• _What this task involves_
Only the lines below starting at the one containing "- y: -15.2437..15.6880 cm" and ending at the one containing "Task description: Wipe" belong in the answer, each copied exactly.

• _Records drawn from a dataset_
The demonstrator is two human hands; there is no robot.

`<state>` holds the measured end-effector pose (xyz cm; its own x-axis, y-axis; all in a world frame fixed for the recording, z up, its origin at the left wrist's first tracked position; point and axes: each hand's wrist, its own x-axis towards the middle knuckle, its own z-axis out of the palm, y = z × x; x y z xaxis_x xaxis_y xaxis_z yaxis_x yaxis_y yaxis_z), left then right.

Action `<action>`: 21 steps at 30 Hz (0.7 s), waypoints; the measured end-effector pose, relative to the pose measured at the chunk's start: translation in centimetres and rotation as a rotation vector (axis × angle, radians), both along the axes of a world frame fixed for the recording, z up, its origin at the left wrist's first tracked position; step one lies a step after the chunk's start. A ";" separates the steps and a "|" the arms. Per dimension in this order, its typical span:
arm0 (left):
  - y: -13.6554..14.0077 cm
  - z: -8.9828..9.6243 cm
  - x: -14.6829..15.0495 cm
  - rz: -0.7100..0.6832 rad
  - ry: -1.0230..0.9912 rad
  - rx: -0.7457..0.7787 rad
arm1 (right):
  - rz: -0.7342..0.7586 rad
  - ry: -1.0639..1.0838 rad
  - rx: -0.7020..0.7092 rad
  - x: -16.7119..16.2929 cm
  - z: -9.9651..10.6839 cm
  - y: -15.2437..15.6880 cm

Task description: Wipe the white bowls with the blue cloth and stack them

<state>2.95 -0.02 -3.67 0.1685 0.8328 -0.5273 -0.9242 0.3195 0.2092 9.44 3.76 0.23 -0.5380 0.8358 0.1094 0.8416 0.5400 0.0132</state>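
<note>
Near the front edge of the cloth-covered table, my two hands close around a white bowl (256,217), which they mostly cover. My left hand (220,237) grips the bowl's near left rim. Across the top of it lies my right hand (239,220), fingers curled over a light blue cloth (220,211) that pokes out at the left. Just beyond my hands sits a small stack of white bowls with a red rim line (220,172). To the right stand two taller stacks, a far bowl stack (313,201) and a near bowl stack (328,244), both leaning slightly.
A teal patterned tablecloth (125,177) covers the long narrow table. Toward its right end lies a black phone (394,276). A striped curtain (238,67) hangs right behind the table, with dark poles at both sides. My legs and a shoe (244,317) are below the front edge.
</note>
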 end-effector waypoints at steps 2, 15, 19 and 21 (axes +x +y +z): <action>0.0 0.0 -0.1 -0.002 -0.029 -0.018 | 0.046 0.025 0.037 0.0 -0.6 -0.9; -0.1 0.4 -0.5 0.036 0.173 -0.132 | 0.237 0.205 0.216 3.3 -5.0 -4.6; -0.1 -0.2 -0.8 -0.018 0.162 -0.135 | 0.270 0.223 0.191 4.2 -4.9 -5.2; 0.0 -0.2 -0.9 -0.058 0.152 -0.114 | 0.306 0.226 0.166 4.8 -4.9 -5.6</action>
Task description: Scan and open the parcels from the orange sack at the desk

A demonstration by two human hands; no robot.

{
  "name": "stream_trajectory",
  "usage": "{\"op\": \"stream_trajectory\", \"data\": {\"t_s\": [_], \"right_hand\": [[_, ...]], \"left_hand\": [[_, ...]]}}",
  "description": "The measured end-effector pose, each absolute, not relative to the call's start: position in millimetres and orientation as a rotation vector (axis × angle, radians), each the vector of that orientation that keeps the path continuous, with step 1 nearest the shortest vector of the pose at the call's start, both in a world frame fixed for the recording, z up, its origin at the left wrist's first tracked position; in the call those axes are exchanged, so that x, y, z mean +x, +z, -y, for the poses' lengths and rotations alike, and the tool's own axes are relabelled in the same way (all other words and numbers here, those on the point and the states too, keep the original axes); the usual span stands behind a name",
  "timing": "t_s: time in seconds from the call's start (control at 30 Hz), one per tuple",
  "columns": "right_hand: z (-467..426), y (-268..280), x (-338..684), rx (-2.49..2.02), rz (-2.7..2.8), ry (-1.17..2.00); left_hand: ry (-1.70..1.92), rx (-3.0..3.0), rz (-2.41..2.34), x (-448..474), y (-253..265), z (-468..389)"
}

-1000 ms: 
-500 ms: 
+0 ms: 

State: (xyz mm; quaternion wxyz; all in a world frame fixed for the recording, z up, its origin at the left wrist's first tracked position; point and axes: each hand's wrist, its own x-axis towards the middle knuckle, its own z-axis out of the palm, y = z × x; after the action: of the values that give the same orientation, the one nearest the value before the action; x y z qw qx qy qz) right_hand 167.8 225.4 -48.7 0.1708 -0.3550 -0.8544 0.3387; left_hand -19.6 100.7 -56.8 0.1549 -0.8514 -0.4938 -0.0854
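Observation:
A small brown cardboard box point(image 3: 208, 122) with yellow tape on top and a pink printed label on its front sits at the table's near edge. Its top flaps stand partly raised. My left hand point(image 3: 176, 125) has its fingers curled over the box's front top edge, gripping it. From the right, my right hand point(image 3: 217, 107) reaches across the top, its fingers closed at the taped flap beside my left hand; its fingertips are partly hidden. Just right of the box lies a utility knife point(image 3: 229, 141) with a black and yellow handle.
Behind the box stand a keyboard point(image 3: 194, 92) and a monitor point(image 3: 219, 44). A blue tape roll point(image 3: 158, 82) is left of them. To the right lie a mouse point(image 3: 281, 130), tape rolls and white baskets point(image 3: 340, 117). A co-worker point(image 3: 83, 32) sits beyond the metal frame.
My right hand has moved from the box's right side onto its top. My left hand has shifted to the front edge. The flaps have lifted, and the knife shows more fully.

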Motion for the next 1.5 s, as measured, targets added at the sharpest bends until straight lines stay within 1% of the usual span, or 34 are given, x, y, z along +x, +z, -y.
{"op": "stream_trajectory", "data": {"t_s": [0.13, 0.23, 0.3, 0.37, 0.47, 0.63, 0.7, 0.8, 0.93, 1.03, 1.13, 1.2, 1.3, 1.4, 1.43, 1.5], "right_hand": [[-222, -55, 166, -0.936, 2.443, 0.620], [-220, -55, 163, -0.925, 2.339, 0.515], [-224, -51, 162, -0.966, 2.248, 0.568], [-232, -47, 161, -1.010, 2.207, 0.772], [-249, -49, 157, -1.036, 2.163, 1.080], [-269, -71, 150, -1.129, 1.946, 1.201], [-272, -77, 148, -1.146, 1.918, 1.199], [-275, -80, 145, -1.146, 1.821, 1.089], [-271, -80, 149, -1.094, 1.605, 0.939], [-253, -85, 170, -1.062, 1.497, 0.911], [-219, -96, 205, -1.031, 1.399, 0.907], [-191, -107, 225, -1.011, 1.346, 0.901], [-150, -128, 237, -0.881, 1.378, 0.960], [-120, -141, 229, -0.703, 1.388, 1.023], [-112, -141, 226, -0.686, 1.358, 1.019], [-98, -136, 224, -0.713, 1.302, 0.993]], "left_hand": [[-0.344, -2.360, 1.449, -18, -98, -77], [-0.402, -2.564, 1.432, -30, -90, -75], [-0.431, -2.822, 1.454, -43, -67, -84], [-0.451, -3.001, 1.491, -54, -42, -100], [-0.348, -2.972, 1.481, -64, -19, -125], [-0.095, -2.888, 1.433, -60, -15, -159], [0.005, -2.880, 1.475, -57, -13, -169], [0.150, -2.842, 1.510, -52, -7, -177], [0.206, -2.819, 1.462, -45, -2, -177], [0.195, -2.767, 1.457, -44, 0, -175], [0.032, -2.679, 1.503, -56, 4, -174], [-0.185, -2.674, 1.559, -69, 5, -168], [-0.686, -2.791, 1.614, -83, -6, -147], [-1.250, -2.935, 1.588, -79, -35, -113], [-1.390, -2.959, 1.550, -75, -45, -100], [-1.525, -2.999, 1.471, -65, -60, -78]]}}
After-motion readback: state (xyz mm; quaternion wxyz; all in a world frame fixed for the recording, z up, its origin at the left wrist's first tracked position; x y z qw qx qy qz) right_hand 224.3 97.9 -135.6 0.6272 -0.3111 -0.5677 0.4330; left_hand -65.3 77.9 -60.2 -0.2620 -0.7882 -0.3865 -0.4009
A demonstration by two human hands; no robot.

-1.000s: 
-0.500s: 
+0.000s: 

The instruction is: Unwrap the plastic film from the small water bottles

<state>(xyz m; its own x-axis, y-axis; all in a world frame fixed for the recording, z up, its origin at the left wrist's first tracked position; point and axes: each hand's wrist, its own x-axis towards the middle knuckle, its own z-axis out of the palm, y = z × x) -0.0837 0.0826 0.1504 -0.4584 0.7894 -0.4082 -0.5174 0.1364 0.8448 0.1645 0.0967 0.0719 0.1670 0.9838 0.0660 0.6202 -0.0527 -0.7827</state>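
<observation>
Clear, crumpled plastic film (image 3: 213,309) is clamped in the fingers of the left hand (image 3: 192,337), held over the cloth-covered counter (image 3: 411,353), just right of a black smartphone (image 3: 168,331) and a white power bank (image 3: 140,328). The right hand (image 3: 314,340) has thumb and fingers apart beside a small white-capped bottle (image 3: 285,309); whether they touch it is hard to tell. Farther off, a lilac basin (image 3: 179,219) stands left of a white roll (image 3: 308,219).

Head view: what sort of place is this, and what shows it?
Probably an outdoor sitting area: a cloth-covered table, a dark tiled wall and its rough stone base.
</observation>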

• _Expected output_
  - y: -15.2437..15.6880 cm

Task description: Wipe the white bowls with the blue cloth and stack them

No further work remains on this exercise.